OIG’s New Fraud Alert: Improper Payments From Labs to Docs

The Office of the Inspector General (OIG) of the U.S. Department of Health and Human Services (HHS) released a special fraud alert (Alert) in June concerning suspect arrangements between laboratories and physicians that raise Anti-Kickback statute (AKS) concerns.

Specimen Processing Arrangements

In this newly published Alert, the OIG discusses two compensation arrangements between laboratories and physicians. The first arrangement concerns payments made by laboratories to physicians for services related to the collection, processing and packaging of patients’ specimens, termed  “Specimen Processing Arrangements” by the OIG.

The OIG is zeroing in on such arrangements between laboratories and referring physicians because Medicare already reimburses physicians for specimen collection, packaging and processing. For example, Medicare pays a specimen collection fee of $5 for samples collected from individuals in skilled nursing facilities and for specimen collected by laboratories on behalf of home health agencies. Medicare also pays a specimen collection fee of $3 for all other samples. Additional payments from laboratories to referring physicians, says the OIG, has the potential of inducing referral sources to order more tests or order unnecessary tests thus increasing costs to the Federal health care system.

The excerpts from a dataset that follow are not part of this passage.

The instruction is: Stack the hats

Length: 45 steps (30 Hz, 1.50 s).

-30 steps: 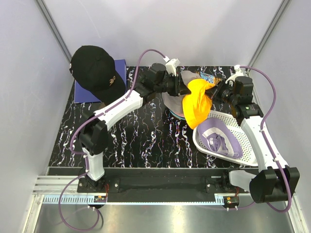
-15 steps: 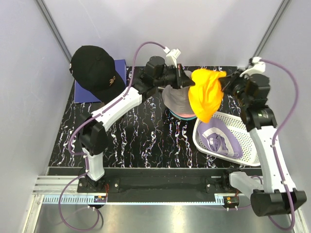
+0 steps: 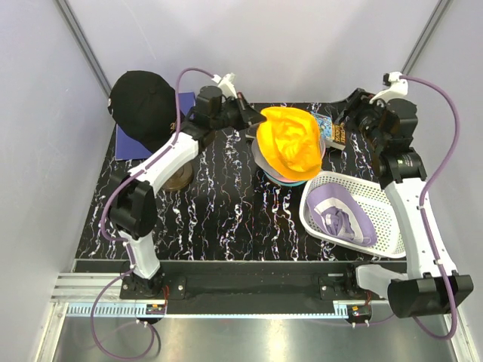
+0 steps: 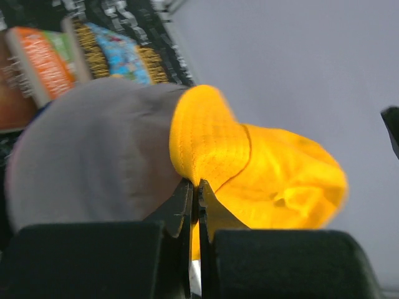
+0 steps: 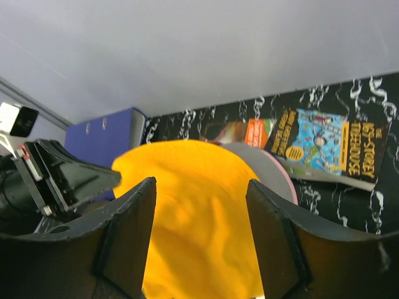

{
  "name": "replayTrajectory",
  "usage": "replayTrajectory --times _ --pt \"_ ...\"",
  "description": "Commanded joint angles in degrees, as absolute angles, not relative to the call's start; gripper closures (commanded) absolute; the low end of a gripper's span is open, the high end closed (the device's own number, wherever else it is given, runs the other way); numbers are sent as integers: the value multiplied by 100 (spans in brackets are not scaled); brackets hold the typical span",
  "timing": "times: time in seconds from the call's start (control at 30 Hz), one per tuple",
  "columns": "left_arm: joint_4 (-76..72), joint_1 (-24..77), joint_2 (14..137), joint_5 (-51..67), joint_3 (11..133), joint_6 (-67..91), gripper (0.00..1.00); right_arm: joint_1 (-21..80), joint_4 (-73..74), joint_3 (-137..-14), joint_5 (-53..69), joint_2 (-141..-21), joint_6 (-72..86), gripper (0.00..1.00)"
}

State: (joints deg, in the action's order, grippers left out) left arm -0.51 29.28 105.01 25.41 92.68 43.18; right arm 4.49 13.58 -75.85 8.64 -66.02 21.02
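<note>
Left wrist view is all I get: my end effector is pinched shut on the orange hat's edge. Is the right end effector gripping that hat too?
Observer: No. The right end effector is open and stands off to the right of the orange hat, not touching it.
Operator: Which hats are not stacked yet?
Observer: A lavender hat lies in the white basket at the near right.
Operator: Any other?
Observer: A black cap sits at the far left.
</note>
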Motion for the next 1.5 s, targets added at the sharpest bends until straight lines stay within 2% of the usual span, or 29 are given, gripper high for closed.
replayTrajectory --times 0.0,0.37,0.7,0.93,1.27,1.33,1.47 --pt "-518 2594 10423 2812 9193 4438 100 457 1493 -7497 1195 -6705 2250 32" --pt "-123 2382 10916 3463 9563 3727 100 -156 880 -7058 3849 -7742 2268 32" --pt "457 2373 10890 3067 9598 3120 100 -773 334 -7338 5588 -8806 2373 30" --pt "624 2382 11083 2997 9756 2997 100 -773 -130 -7470 5897 -9351 2470 34" --pt "721 2320 11285 3014 10037 2962 100 -765 -571 -7813 6134 -9896 2452 31" --pt "729 2312 11311 3015 10081 2971 100 -773 -563 -7919 6213 -10010 2478 33" --pt "738 2285 11355 2997 10151 2997 100 -765 -554 -7945 6503 -10037 2636 45"
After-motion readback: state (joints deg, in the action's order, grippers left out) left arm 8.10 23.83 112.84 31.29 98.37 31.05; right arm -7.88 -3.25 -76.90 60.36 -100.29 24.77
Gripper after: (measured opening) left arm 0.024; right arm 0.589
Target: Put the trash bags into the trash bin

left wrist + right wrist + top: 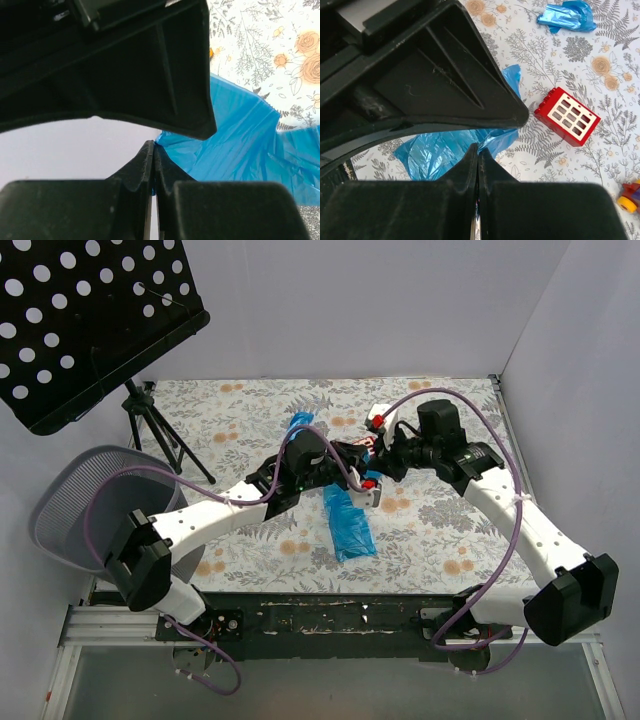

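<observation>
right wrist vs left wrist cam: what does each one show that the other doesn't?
Right wrist only: a red toy block, a smaller crumpled blue plastic piece farther off, and the corner of a toy car.
Left wrist only: a sliver of blue film pinched between the left gripper's shut fingers.
Both: the blue trash bag over the floral table cover, reaching the tips of shut fingers. In the right wrist view those belong to the right gripper.

I work in a lab test cell: plain white walls (350, 310) box in my bench (440, 540), and my cabled arms (210, 520) are bolted to a metal frame (320, 618) along its near edge.
</observation>
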`<move>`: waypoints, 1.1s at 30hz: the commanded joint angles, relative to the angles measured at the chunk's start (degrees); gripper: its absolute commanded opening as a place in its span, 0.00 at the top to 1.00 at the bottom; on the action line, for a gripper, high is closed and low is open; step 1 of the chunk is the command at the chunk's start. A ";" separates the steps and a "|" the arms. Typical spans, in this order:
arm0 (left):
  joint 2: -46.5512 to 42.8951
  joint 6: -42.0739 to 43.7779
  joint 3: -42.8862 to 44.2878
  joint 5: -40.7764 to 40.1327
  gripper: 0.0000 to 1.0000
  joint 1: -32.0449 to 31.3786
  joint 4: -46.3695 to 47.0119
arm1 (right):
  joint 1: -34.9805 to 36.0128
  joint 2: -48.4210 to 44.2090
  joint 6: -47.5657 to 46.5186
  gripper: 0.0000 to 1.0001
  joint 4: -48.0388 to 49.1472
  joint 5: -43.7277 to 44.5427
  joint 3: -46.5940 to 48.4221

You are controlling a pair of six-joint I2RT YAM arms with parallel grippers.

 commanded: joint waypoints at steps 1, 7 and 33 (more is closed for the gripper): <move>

By statute, whether an AKS violation occurs depends on the intent of the parties. However, the OIG considers the statute violated even if only one purpose of the payment is to induce or reward referrals of the Federal health care program business. “This is true,” noted the OIG in the Alert, “regardless of whether the payment is fair market value for services rendered.” If, however, a payment exceeds fair market value or is for a service for which the physician is reimbursed by a third party, then, according to the OIG, the probability that the payment is for an illegitimate purpose is increased.

Other hallmarks of payments for an illegitimate purposes, advises the OIG, include payments to a physician despite a laboratory’s phlebotomist performing specimen collection at the physician’s office or payments made directly to a physician rather than to the group practice. According to the OIG, analogous arrangements could also implicate AKS concerns. For example, laboratories paying physicians to collect and package buccal swabs or urine specimens and laboratories that provide free or below market value point-of-care urine testing cups to providers who use cups to perform billable in-office testing, could raise similar AKS concerns.

Registry Arrangements

The second questionable practice addressed in the OIG’s Alert  is “Registry Arrangements,” payments made by laboratories to physicians for duties such as submitting patient data to be incorporated into Registries, answering patient questions about a Registry, and reviewing Registry reports. According to the OIG, such databases are being established — either directly or through an agent — for purportedly research purposes that promote treatment and provide physicians with clinical knowledge for patients with similar disease profiles, as well as provide other benefits to physicians.

Such Registry Arrangements concern the OIG because they may induce physicians to order medically unnecessary or duplicative tests, including duplicative tests performed for the purpose of obtaining comparative data, or induce physicians to order those tests from laboratories that offer Registry Arrangements instead of other, potentially superior laboratories.

The OIG provided examples of certain problematic Registry Arrangements. They included, for example, laboratories that require, encourage or recommend physicians who enter into Registry Arrangements to perform tests with a stated frequency, compensating physicians on a per-patient basis (or other basis that takes into account the value or volume of referrals), laboratory collecting comparative data for the Registry and billing for multiple tests that may be duplicative, or compensating physicians above fair market value for the physician’s efforts in collecting and reporting data, or other similar arrangements. Another questionable practice is presenting a referring physician with requisition forms that make it more difficult for the ordering physician to exercise independent medical necessity judgment with regard to each test for which the laboratory will bill. This latter practice has long concerned the government (See OIG’s Compliance Program Guidance for Clinical Laboratories (August 24, 1998, 63 FR 45076)).

Carve-Outs Still a No-No

The OIG again reminded stakeholders of its long-standing position that arrangements seeking to “carve out” the Specimen Processing Arrangements or the Registry Arrangements to apply only to non-Federal health care program patients are frowned upon. Such arrangements may “implicate the anti-kickback statute and may violate it by disguising remuneration for Federal health care program business through the payment of amounts purportedly related to non-Federal health care program business.”

Penalties for AKS Violation

The AKS is a criminal statute that carries with it, in addition to fines, the possibility of imprisonment. The OIG can also impose administrative remedies, including exclusion from the Medicare program and civil money penalties. Since the AKS applies to both sides of an arrangement, the lesson for parties is to carefully scrutinize any such arrangements before signing on the dotted line.